Case ID: ala_284/html/0175-01.html
Source: Caselaw Access Project
Author: {"author": "BLOODWORTH, Justice.", "license": "Public Domain", "url": "https://static.case.law/"}
Date Created: 2024-08-24T03:29:51.129683

223 So.2d 580
    Gertrude NIX and Ernest Nix v. Joe HASSELL and Bob Hassell.
    7 Div. 839.
    Supreme Court of Alabama.
    May 29, 1969.
    Arthur D. Shores, Birmingham, for appellants.
    
      Robert W. Weaver, Talladega, for appellees.
   BLOODWORTH, Justice.

This is an appeal from a final decree of the circuit court of Talladega County, Alabama, in equity, establishing a disputed boundary line between property of the appellants and appellees.

Appellants, Nix, assign as error: (1) The court erred in overruling their motion to exclude the evidence; (2) the court erred in overruling their motion for rehearing.
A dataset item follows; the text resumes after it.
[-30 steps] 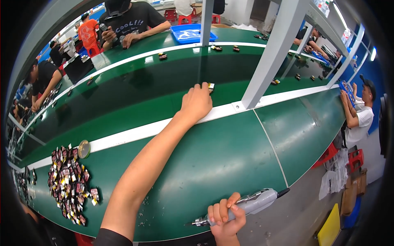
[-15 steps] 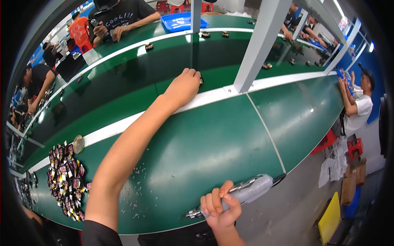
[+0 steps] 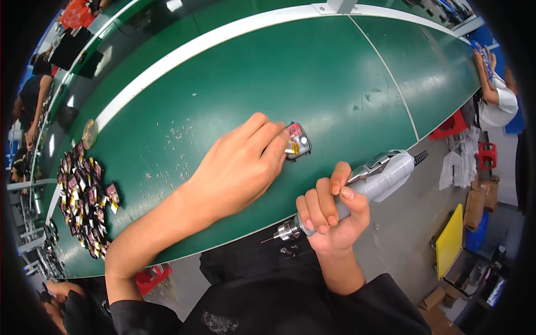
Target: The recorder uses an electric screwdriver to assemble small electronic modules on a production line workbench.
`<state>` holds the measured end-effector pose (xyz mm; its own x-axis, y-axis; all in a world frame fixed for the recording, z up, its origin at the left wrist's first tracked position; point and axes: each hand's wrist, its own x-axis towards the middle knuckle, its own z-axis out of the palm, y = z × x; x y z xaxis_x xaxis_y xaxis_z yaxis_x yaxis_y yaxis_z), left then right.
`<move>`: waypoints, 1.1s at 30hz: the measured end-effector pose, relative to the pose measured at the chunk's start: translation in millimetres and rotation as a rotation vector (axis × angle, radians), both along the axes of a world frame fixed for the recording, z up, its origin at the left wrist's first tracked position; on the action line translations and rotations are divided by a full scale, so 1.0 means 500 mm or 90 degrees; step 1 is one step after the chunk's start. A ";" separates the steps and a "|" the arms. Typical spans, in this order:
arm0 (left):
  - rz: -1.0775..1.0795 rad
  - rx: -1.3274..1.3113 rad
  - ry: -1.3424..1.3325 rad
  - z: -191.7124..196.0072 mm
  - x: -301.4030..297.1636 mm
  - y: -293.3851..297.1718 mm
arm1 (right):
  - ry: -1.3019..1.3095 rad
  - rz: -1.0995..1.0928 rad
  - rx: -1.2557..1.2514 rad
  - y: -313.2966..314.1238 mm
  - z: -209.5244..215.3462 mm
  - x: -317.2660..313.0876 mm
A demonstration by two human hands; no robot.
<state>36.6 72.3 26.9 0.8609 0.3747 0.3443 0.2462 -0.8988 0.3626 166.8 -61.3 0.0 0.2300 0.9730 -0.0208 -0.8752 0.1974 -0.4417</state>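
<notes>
My left hand (image 3: 243, 162) is closed on a small electronic module (image 3: 300, 140) with a dark, rounded casing, a red-printed patch and a yellow strip, just above or on the green worktable (image 3: 234, 72). Its fingers cover the module's left side. In my right hand (image 3: 338, 220) is a grey electric screwdriver (image 3: 385, 176) with a lever along its body, my fingers wrapped round it. Its metal chuck and thin bit point left, over the table's near edge, apart from the module. At the left lies a heap of small black, pink and yellow parts (image 3: 84, 201).
Tiny pale bits (image 3: 177, 134) lie scattered between the heap and my left hand. A round, yellowish disc-like object (image 3: 90, 134) stands by the heap. A white rail (image 3: 184, 53) borders the far side. Co-workers sit left and right; a red stool (image 3: 486, 156) stands at the right.
My left hand has come back from beyond the white rail to the near table, bringing the module. The view has tilted down; my right hand still grips the screwdriver.
</notes>
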 end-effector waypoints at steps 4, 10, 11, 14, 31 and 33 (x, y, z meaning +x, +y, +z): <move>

Appellees, Hassell, contend that the trial court can never be put in error for overruling a motion to exclude in a civil case; and, that a decree overruling an application for rehearing is not appealable. These contentions are correct.

The assignment of error that the court erred in overruling appellants’ motion to exclude is without merit. This court has long held that in civil cases, the trial court will not be put in error for refusing a defendant’s motion to exclude the plaintiff’s evidence. Whiteport v. Whiteport, 283 Ala. 704, 220 So.2d 891; Western Railway of Alabama v. Brown, 280 Ala. 543, 196 So.2d 392; Brunson v. Brunson, 278 Ala. 131, 176 So.2d 490. As we commented in Jack Cole Co. v. Hayes, 281 Ala. 118, 199 So.2d 659: .

“The granting of a motion to exclude the evidence is never proper in this jurisdiction (Robinson v. Morrison, 272 Ala. 552, 133 So.2d 230), although a trial court will not be put in error in granting such motion, even though procedurally improper, where the plaintiff’s evidence does not make out a prima facie case. Stewart v. Peabody, 280 Ala. 5, 189 So.2d 554, and cases therein cited.”

Appellants’ assignment of error that the court erred in overruling their motion for rehearing is likewise without merit because we have held that a decree denying an application for rehearing will not support an appeal. Baker v. Citizens Bank of Guntersville, 282 Ala. 33, 208 So.2d 601.

The final decree of the court below is due to be affirmed.

Affirmed.

LIVINGSTON, C. J., and SIMPSON and COLEMAN, JJ., concur.